そして13回忌以降なら無地でなくても地味な小紋に喪の帯や地味な帯を合わせれば良いと思っています。
今回の法要は、9月が命日の義父(二十七回忌)に合わせて行うことと、義母の形見の着物を身に付けたいと思ったので、七回忌でも無地ではなく、織柄の入ったこの夏御召を選びました。
②青海波文は大丈夫?
今回このきものを着るにあたって迷った点があります。
青海波は縁起の良い吉祥文様なので、不祝儀に用いることは避けるべきでは?ということでした。
しかし、良い方向に解釈しました。
青海波文様の穏やかに繰り返す波は、人々の幸せが未来永劫に続くこと、また家族の平穏な暮らしを願う意味があります。そして「繰り返す」ということは仏教的死生観にもつながるのではないでしょうか?

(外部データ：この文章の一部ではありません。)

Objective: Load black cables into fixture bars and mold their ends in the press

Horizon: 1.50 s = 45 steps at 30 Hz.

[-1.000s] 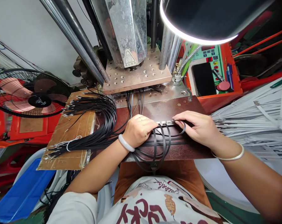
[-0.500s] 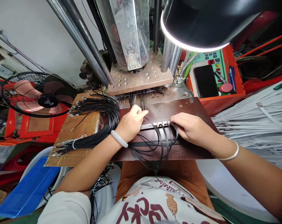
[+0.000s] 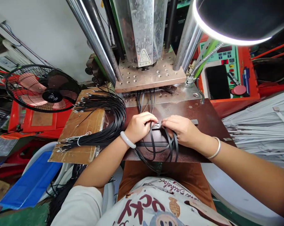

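Observation:
Both hands meet over the brown work board [image 3: 198, 113] in front of the press. My left hand [image 3: 142, 125] is closed, its thumb and fingertips pinching a black strap beside a metal strip [image 3: 158, 126]. On the other side of that spot, my right hand [image 3: 183, 129] has its fingers closed on black straps [image 3: 171, 146], which loop down toward the board's front edge. The fingers partly hide the strip; its right end shows beyond my right hand. More thin straps [image 3: 152, 100] hang out from under the press plate [image 3: 151, 80].
A bundle of black straps [image 3: 111, 110] lies on a cardboard-covered surface [image 3: 76, 125] at the left. Beyond it stands a fan [image 3: 52, 95]. A lamp [image 3: 238, 18] hangs at the upper right. White strips [image 3: 261, 125] and a red control box [image 3: 252, 91] are at the right.
My left hand has moved down onto the strip, and my right hand has moved in beside it. The straps have shifted and bunched near my right hand. The whole view has also shifted.

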Available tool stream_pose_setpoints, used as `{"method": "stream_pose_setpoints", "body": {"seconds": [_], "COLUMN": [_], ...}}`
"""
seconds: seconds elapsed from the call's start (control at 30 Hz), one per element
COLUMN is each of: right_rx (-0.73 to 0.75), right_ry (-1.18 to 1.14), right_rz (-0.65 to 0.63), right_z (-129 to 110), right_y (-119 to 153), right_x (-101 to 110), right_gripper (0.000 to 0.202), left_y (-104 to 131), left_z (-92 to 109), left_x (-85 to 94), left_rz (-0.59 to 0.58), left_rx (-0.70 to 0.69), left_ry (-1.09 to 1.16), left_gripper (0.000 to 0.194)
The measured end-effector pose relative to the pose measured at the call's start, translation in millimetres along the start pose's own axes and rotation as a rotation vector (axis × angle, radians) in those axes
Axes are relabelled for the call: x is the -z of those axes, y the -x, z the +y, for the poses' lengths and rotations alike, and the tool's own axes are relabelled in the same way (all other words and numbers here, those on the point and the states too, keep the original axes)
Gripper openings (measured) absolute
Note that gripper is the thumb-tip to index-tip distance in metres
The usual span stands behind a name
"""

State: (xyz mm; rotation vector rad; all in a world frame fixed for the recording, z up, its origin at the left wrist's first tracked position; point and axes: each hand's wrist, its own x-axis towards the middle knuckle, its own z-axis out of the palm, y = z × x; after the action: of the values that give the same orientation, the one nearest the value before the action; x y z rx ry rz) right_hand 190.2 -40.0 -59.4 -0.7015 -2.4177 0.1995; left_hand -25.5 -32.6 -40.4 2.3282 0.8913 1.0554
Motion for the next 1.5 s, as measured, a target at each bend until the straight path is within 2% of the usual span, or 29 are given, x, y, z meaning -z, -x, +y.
{"method": "stream_pose_setpoints", "body": {"seconds": [0.17,0.33,0.43,0.53,0.63,0.7,0.77,0.87,0.93,1.0,1.07,1.13,1.2,1.27,1.4,1.5], "right_rx": [-0.029,-0.035,-0.06,-0.112,-0.265,-0.381,-0.457,-0.507,-0.506,-0.522,-0.569,-0.55,-0.446,-0.353,-0.258,-0.207], "right_ry": [-0.008,-0.021,-0.04,0.025,0.137,0.192,0.244,0.378,0.483,0.54,0.472,0.25,0.027,-0.045,0.055,0.092], "right_rz": [0.027,0.033,-0.008,-0.107,-0.171,-0.26,-0.414,-0.616,-0.668,-0.596,-0.37,-0.133,-0.033,-0.049,-0.148,-0.147], "right_z": [-0.7,-2.3,-2.8,4.5,16.9,20.8,18.7,10.5,6.9,6.9,10.0,15.0,20.0,23.5,23.4,21.6], "right_y": [1.3,1.3,-0.1,5.2,29.1,53.6,77.2,95.3,91.8,79.1,62.8,48.0,37.3,31.3,29.9,34.1], "right_x": [1.3,-4.1,-1.9,25.6,75.2,104.2,119.1,115.5,106.2,98.0,91.4,84.1,75.8,68.5,61.7,59.6], "right_gripper": [0.017,0.016,0.016,0.02,0.018,0.013,0.009,0.006,0.007,0.011,0.016,0.018,0.018,0.019,0.021,0.02], "left_y": [1.9,4.9,6.8,7.9,6.2,4.6,3.8,4.8,5.5,5.3,4.5,4.0,4.2,4.9,5.8,6.7], "left_z": [1.6,9.8,13.7,12.1,7.2,3.3,-0.5,-4.3,-5.1,-5.2,-5.3,-5.6,-6.3,-7.7,-10.5,-3.8], "left_x": [-7.6,-12.5,-15.0,-15.0,-7.8,0.7,9.2,16.4,17.1,16.5,16.3,17.2,19.0,21.0,23.0,23.5], "left_rz": [-0.114,-0.124,-0.143,-0.129,-0.101,-0.053,0.061,0.268,0.356,0.417,0.459,0.48,0.482,0.476,0.472,0.49], "left_rx": [-0.074,-0.206,-0.251,-0.278,-0.211,-0.121,-0.018,0.11,0.152,0.168,0.171,0.18,0.19,0.189,0.159,0.145], "left_ry": [-0.216,-0.438,-0.546,-0.503,-0.349,-0.244,-0.157,-0.083,-0.051,0.005,0.068,0.093,0.088,0.079,0.056,0.046], "left_gripper": [0.022,0.024,0.03,0.026,0.022,0.029,0.033,0.03,0.025,0.019,0.016,0.016,0.016,0.016,0.017,0.017]}}
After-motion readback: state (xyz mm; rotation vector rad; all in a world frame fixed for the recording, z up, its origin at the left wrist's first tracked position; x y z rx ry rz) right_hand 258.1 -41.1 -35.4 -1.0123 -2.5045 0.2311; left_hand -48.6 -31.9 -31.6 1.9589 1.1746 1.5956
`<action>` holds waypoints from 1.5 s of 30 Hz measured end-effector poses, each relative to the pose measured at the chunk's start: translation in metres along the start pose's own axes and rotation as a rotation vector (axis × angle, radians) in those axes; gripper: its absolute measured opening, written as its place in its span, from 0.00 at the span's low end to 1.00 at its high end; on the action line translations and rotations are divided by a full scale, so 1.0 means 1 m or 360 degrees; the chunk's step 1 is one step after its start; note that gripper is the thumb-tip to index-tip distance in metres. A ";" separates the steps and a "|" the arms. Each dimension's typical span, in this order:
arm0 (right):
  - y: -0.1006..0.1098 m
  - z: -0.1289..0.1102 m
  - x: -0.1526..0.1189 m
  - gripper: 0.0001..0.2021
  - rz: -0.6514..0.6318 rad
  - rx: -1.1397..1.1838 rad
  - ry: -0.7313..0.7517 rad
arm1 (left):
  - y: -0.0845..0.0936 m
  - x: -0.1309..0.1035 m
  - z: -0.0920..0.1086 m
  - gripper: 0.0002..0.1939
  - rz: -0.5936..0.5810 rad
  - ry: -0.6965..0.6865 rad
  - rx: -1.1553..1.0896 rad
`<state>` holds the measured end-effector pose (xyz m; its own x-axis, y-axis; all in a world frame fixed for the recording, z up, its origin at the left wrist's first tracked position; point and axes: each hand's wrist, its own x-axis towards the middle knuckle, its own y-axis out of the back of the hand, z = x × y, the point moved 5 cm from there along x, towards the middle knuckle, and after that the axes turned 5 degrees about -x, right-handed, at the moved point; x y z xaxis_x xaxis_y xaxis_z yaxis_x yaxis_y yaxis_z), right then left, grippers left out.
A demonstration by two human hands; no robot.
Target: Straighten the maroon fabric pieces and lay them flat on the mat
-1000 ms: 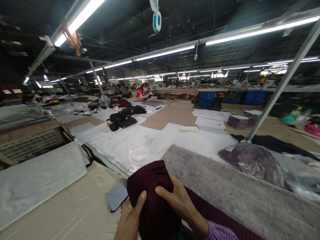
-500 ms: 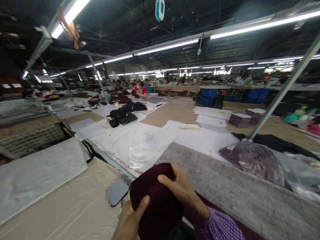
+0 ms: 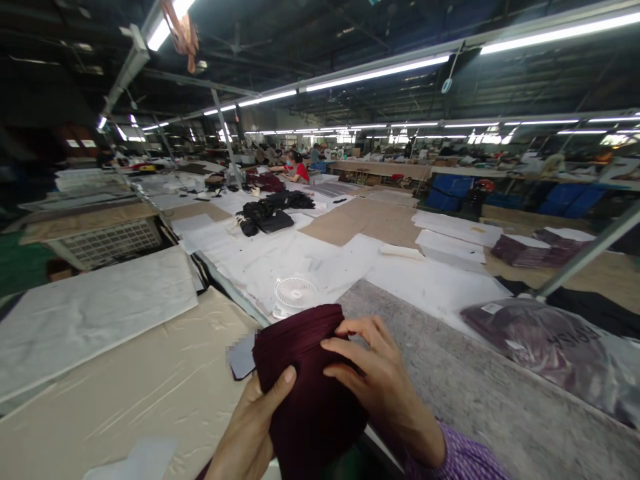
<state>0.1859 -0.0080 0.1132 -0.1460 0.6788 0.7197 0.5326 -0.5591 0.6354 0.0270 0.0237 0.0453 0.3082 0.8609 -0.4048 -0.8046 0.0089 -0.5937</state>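
A long worktop runs away down a dim factory hall under strip lights, covered in cream sheeting, white paper and a grey felt-like strip. A small white fan stands just beyond the hands. Close to the near edge, a dark maroon garment of fine ribbed knit is held bunched and rounded, its long axis running from the person up and away across the worktop. The left hand is clamped on its left side, thumb on top. The right hand grips its right side, fingers curled over the cloth. A bagged maroon bundle lies well apart at right.
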 end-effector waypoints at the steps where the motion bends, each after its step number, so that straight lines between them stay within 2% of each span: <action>1: -0.002 0.000 0.001 0.08 -0.0058 -0.0027 0.0014 | 0.000 0.000 0.000 0.25 -0.0021 -0.0006 0.0018; 8: -0.014 0.005 0.009 0.08 -0.0345 -0.0055 -0.0027 | -0.001 -0.001 0.000 0.21 -0.0188 -0.0004 0.0185; 10: -0.014 0.000 0.011 0.07 -0.0318 -0.0128 0.0031 | 0.000 0.000 0.000 0.22 -0.0193 0.0002 0.0142; 13: -0.011 -0.011 0.010 0.07 -0.0175 -0.0184 0.0196 | 0.003 0.002 0.004 0.25 -0.0096 -0.0028 -0.0008; 17: -0.009 -0.014 0.008 0.05 -0.0142 0.0085 0.0165 | 0.004 0.001 0.010 0.28 -0.0021 -0.0073 -0.0077; 20: -0.009 -0.015 0.012 0.01 -0.0159 0.0037 0.0180 | 0.002 -0.002 0.008 0.23 -0.0117 -0.0062 -0.0059; 24: -0.015 -0.016 0.018 0.05 -0.0240 -0.0010 0.0157 | 0.001 -0.006 0.001 0.16 -0.0248 -0.0021 -0.0045; 31: -0.020 -0.019 0.019 0.09 -0.0324 0.0012 0.0173 | 0.006 -0.008 -0.002 0.14 -0.0308 0.0005 -0.0039; 35: -0.022 -0.026 0.017 0.12 -0.0306 -0.0145 0.0342 | 0.003 -0.007 -0.006 0.14 -0.0301 0.0000 -0.0083; 38: -0.022 -0.030 0.011 0.11 -0.0260 -0.0105 0.0502 | 0.000 -0.005 -0.007 0.14 -0.0245 -0.0022 -0.0119; 40: -0.022 -0.023 0.006 0.09 -0.0273 -0.0018 0.0404 | 0.000 -0.006 -0.005 0.15 -0.0196 -0.0039 -0.0117; 42: -0.022 -0.009 -0.001 0.04 -0.0364 0.0080 0.0102 | 0.002 -0.008 -0.001 0.17 -0.0133 -0.0039 -0.0132; 45: -0.024 0.009 -0.015 0.06 -0.0699 0.0453 -0.0424 | 0.009 -0.011 0.005 0.19 -0.0050 0.0001 -0.0198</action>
<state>0.1830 -0.0002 0.0846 -0.2084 0.9349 0.2873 0.6778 -0.0737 0.7315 0.0142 0.0163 0.0482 0.3327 0.8609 -0.3849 -0.7254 -0.0272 -0.6878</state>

何より義母が着ていたものであることと黒っぽい着物ということで、青海波を法事に着用することにしました。
③着てみました
9月上旬の着用です。
色喪帯ではなく、普通の単衣用の軽い名古屋帯です。
帯まわりはグレーでまとめました。
帯揚げはシフォンストールです。
ラメ入りでキラキラしているので……
裏返して使いました。
バッグは甲州印伝。紺地に黒漆の葡萄柄です。
故人が愛用していた青海波文様のきものを着て、家族の安寧を願いました。